В холле появился худощавый мужчина в протёртых джинсах, который был бы похож на подростка, если бы не седые виски.
– Знаешь его? – ткнула пальцем билетёрша.
Революция покачала головой.
– Это директор театра!
У музыкального училища по-прежнему толпились абитуриенты. В вестибюле все двери были настежь, но Революция поняла, что её дверь захлопнулась навсегда.
Среди абитуриентов толкался чернявый.
– Фрейд говорил: сделать человека счастливым не входило в план Сотворения, – увидев Революцию, пожал он плечами и затерялся в толпе.
Революция побрела куда глаза глядят, напевая под нос, и от неё шарахались, как от прокажённой.
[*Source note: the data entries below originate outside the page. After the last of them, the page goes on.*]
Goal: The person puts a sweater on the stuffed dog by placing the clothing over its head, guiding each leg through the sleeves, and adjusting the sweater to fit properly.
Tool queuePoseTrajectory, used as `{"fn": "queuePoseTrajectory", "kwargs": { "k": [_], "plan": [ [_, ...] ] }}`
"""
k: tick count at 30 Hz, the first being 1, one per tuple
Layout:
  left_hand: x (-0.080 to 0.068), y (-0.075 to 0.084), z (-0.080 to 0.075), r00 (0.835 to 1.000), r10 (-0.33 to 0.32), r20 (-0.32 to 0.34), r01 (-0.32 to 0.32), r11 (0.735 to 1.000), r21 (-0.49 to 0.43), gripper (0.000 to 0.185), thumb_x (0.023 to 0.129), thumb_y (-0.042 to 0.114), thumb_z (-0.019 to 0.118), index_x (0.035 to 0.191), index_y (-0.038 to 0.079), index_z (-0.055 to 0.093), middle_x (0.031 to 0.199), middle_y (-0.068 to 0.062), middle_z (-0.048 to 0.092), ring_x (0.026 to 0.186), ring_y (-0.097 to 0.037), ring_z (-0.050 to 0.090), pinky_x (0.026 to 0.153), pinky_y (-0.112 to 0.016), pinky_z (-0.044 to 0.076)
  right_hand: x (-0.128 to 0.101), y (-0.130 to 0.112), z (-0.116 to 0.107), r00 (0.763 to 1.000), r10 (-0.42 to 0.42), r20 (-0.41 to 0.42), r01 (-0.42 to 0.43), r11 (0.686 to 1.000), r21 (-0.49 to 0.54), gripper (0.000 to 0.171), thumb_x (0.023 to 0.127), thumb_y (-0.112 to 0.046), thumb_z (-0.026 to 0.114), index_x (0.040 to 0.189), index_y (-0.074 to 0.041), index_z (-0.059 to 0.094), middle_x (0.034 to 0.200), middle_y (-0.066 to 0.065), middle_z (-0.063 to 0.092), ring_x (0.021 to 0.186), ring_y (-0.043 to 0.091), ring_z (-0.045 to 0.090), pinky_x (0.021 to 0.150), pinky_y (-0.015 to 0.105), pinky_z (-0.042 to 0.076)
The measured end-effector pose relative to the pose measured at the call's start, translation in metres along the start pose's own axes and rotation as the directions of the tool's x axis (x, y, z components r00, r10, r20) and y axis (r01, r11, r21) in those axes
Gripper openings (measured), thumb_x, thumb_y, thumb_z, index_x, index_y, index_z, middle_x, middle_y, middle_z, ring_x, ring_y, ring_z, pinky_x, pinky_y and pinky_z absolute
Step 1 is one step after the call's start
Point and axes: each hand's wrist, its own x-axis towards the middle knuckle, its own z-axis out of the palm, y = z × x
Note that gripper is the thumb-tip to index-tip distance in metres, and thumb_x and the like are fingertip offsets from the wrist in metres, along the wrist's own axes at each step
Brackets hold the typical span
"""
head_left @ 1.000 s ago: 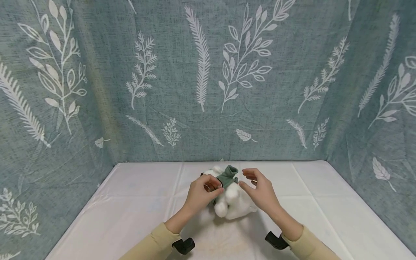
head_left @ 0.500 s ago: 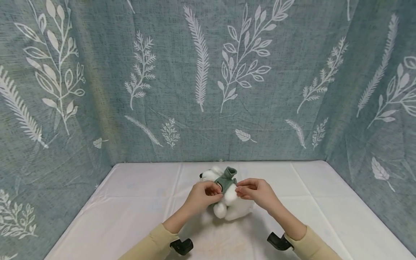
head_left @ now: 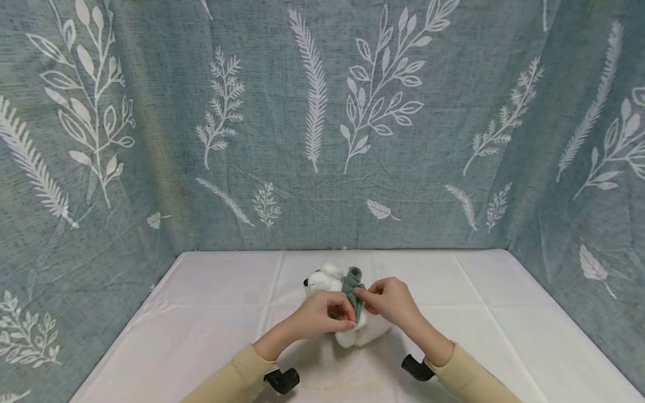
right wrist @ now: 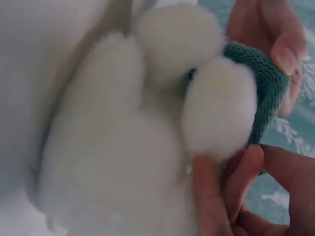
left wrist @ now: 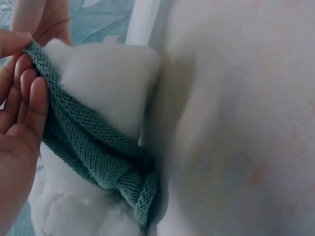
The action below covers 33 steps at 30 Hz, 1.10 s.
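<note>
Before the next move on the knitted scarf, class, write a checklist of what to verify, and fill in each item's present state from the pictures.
1. Left hand has a grip on the green knitted scarf: ok, fingers pinch it.
2. Right hand pinches the scarf too: ok.
3. Scarf wraps round the white plush toy: ok, in both wrist views.
4. Scarf's knot is tied: ok, in the left wrist view.
5. Toy rests on the white tablecloth: ok.
6. Toy's face uncovered: cannot tell.
</note>
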Motion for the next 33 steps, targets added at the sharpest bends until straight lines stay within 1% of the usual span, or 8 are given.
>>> {"fn": "queuePoseTrajectory", "kwargs": {
  "k": [4, 7, 10, 13, 21, 24, 29, 33],
  "plan": [
    [0.001, 0.0, 0.002, 1.0, -0.016, -0.004, 0.016, 0.999, 0.034, 0.006, 0.086, 0.015, 0.07, 0.089, 0.01, 0.068, 0.085, -0.007, 0.066, 0.072, -0.006, 0.058, 0.067, -0.025, 0.053, 0.0, -0.001, 0.004, 0.999, -0.034, -0.036, 0.032, 0.997, -0.071, 0.017, 0.083, -0.019, 0.069, 0.068, -0.01, 0.069, 0.057, -0.003, 0.063, 0.052, 0.009, 0.054, 0.05, 0.024, 0.044],
    [0.001, -0.001, 0.001, 0.989, -0.071, -0.131, 0.08, 0.995, 0.065, 0.009, 0.089, 0.02, 0.067, 0.09, 0.011, 0.066, 0.084, -0.005, 0.064, 0.073, -0.008, 0.057, 0.067, -0.024, 0.05, -0.002, 0.001, 0.004, 0.997, -0.056, -0.045, 0.052, 0.996, -0.075, 0.011, 0.079, -0.012, 0.067, 0.068, -0.011, 0.068, 0.057, -0.004, 0.062, 0.052, 0.008, 0.054, 0.051, 0.024, 0.045],
    [0.001, -0.004, -0.001, 0.94, -0.136, -0.314, 0.177, 0.979, 0.104, 0.012, 0.092, 0.024, 0.063, 0.093, 0.012, 0.063, 0.082, -0.003, 0.062, 0.071, -0.009, 0.056, 0.063, -0.023, 0.047, -0.005, 0.005, 0.003, 0.995, -0.091, -0.03, 0.088, 0.992, -0.089, 0.013, 0.079, -0.012, 0.068, 0.066, -0.013, 0.066, 0.055, -0.005, 0.06, 0.051, 0.008, 0.054, 0.051, 0.023, 0.044],
    [0.001, -0.006, -0.002, 0.901, -0.15, -0.406, 0.234, 0.958, 0.166, 0.012, 0.093, 0.024, 0.062, 0.094, 0.012, 0.064, 0.082, -0.001, 0.062, 0.07, -0.008, 0.054, 0.061, -0.023, 0.046, -0.007, 0.011, 0.003, 0.99, -0.143, -0.018, 0.14, 0.984, -0.112, 0.015, 0.078, -0.011, 0.069, 0.063, -0.014, 0.065, 0.054, -0.007, 0.059, 0.05, 0.006, 0.052, 0.05, 0.022, 0.043],
    [0.003, -0.007, -0.002, 0.907, -0.158, -0.39, 0.251, 0.947, 0.2, 0.009, 0.087, 0.021, 0.068, 0.083, 0.013, 0.068, 0.076, 0.003, 0.064, 0.064, -0.005, 0.052, 0.058, -0.021, 0.045, -0.014, 0.016, 0.005, 0.958, -0.286, 0.027, 0.283, 0.925, -0.253, 0.016, 0.076, -0.012, 0.074, 0.063, -0.018, 0.069, 0.056, -0.011, 0.061, 0.05, -0.002, 0.05, 0.05, 0.017, 0.043],
    [0.003, -0.007, -0.002, 0.912, -0.155, -0.38, 0.245, 0.949, 0.201, 0.007, 0.086, 0.017, 0.069, 0.081, 0.012, 0.068, 0.075, 0.003, 0.063, 0.064, -0.005, 0.052, 0.058, -0.022, 0.046, -0.016, 0.016, 0.005, 0.946, -0.323, 0.036, 0.316, 0.887, -0.337, 0.017, 0.075, -0.014, 0.076, 0.061, -0.019, 0.068, 0.055, -0.011, 0.061, 0.049, -0.003, 0.05, 0.049, 0.016, 0.042],
    [0.002, -0.008, -0.002, 0.904, -0.146, -0.403, 0.246, 0.946, 0.21, 0.006, 0.082, 0.013, 0.07, 0.077, 0.014, 0.068, 0.073, 0.004, 0.061, 0.062, -0.006, 0.052, 0.058, -0.022, 0.046, -0.022, 0.021, 0.009, 0.924, -0.381, 0.028, 0.351, 0.82, -0.451, 0.018, 0.071, -0.011, 0.077, 0.057, -0.017, 0.067, 0.053, -0.01, 0.062, 0.049, -0.002, 0.05, 0.05, 0.016, 0.042],
    [0.001, -0.009, 0.0, 0.898, -0.123, -0.423, 0.254, 0.929, 0.27, 0.008, 0.077, 0.01, 0.069, 0.072, 0.015, 0.067, 0.071, 0.006, 0.058, 0.061, -0.005, 0.051, 0.058, -0.021, 0.045, -0.024, 0.027, 0.01, 0.926, -0.377, 0.002, 0.337, 0.824, -0.454, 0.018, 0.07, -0.012, 0.078, 0.058, -0.018, 0.067, 0.053, -0.01, 0.062, 0.049, -0.003, 0.05, 0.05, 0.015, 0.041]
  ]
}}
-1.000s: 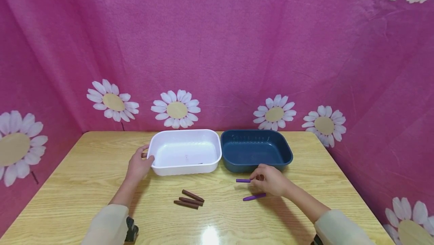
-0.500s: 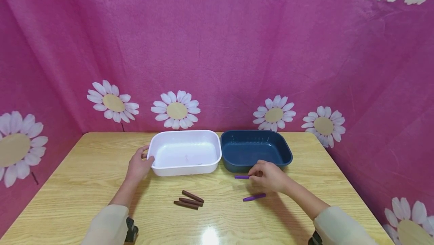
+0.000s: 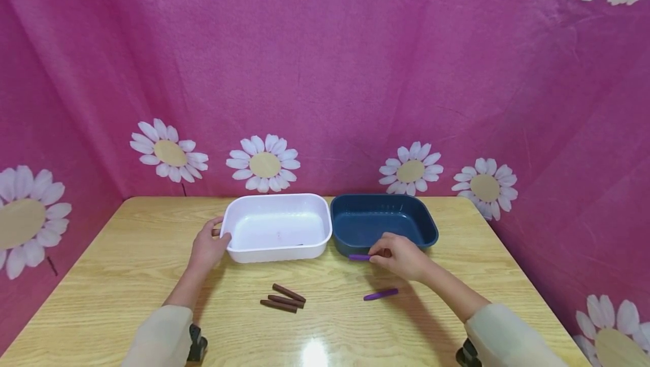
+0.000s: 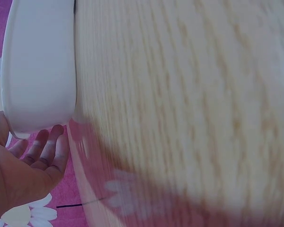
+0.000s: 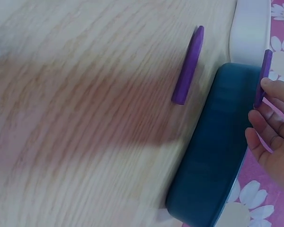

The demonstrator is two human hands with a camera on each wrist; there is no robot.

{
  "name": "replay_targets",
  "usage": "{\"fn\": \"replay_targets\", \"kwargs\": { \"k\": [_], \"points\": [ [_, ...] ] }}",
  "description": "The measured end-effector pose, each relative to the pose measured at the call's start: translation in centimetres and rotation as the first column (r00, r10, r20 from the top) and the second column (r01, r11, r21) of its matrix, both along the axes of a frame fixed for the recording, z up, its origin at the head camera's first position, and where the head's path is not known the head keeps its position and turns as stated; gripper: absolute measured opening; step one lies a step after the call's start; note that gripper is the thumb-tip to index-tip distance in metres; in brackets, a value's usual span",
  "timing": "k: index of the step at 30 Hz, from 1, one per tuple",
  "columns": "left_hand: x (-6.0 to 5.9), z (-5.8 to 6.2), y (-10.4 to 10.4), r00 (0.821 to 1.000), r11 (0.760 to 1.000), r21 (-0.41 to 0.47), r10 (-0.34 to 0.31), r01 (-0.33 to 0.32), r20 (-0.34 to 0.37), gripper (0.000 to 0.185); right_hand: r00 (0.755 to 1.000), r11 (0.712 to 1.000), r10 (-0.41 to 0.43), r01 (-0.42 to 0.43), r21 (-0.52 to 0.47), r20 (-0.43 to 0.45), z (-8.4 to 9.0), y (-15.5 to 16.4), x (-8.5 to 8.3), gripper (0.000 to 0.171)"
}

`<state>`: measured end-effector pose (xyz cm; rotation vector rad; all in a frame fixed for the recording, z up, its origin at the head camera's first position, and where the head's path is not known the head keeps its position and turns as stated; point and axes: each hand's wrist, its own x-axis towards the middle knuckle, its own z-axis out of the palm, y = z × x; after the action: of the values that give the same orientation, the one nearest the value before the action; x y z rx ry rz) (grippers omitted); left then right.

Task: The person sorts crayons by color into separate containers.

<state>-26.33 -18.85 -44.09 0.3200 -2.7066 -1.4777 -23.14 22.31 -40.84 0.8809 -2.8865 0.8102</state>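
My right hand (image 3: 401,255) pinches a purple crayon (image 3: 359,257) and holds it lifted at the near rim of the dark blue tub (image 3: 424,226); in the right wrist view the same crayon (image 5: 263,75) sticks out of my fingers against the tub wall (image 5: 210,156). A second purple crayon (image 3: 381,295) (image 5: 188,64) lies on the table nearer me. My left hand (image 3: 207,245) grips the left end of the white tub (image 3: 276,251), thumb on its rim; the left wrist view shows my fingers (image 4: 45,149) by the tub wall (image 4: 40,66).
Three brown crayons (image 3: 284,298) lie together on the wooden table (image 3: 101,276) in front of the white tub. A small dark item lies inside the white tub near its front wall. Pink daisy-print cloth (image 3: 325,73) closes in the back and both sides.
My right hand has lifted the purple crayon off the table and carried it away from me, up to the blue tub's near rim. My left hand has stayed on the white tub.
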Motion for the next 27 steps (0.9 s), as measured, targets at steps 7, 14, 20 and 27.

– Да пропади она пропадом, столица! – подумала она, и ноги сами понесли её на вокзал. Но по дороге вспомнила бабку с тонкими, злыми губами, психиатров, обречённо делавших уколы матери, вспомнила завистливых одноклассников, похотливого учителя музыки и, вынув измятое письмо, бросила в почтовый ящик. Примостившись на чемодане, Революция кашлянула, прочищая горло, и собралась запеть. Она уже взяла верхнее ля, и тут голос треснул, как хрустальная ваза, став низким и ни на что не годным. Теперь из него всё выливалось. Как тишина из покойника. И если раньше Революция молчала в фа мажоре, то теперь – в ре миноре. Какая разница без чего голодать – без хлеба или без каши? А Москва – золотая клетка. Революция и сейчас поёт глуховатым хриплым голосом на площади трёх вокзалов. И, слушая её, бомжи плачут от жалости к себе.